### YOUR TASK
Return exactly the lines from the one containing "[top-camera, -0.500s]" through the end of the material below, and leave the images out.

### RAW DATA
══════════════════════════════

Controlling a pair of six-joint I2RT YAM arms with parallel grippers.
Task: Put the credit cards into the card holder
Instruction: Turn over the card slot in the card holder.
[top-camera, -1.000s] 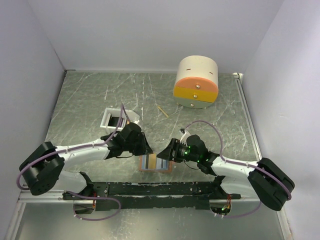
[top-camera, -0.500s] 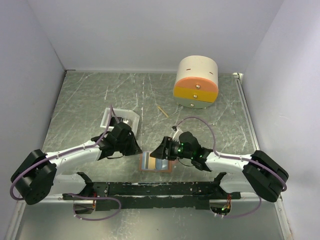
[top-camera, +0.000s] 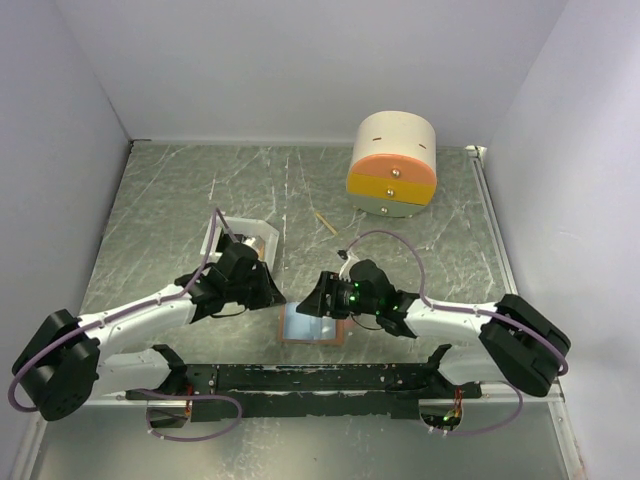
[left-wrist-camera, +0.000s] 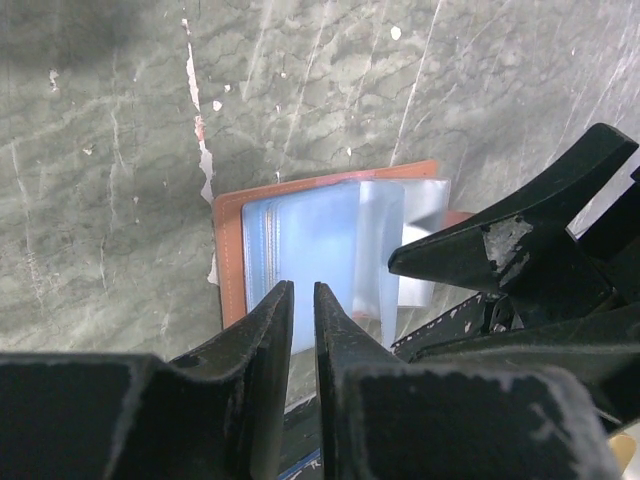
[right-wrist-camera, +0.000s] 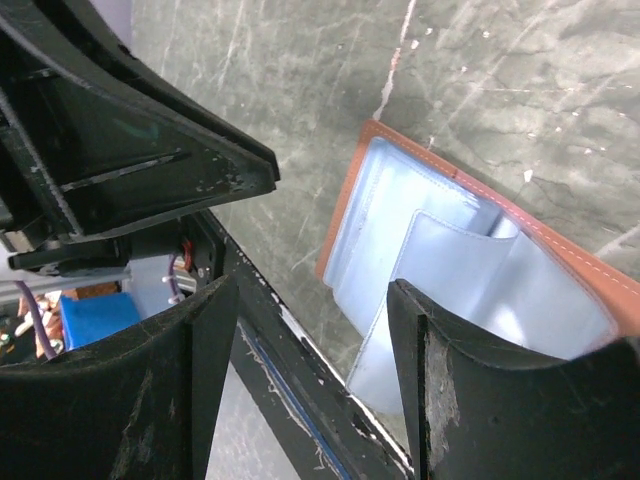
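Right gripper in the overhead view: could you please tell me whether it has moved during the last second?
Yes. The right gripper has shifted left, reaching farther over the open wallet, which lies where it was.

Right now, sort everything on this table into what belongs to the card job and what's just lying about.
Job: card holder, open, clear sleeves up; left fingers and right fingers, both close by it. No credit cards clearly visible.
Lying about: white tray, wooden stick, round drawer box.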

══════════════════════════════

### SOLVED PROBLEM
[top-camera, -0.500s] 
[top-camera, +0.000s] 
[left-wrist-camera, +0.000s] 
[right-wrist-camera, +0.000s] 
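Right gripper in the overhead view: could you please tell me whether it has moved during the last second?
Yes. The right gripper has shifted left, reaching farther over the open wallet, which lies where it was.

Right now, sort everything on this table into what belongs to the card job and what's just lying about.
Job: card holder, open, clear sleeves up; left fingers and right fingers, both close by it. No credit cards clearly visible.
Lying about: white tray, wooden stick, round drawer box.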

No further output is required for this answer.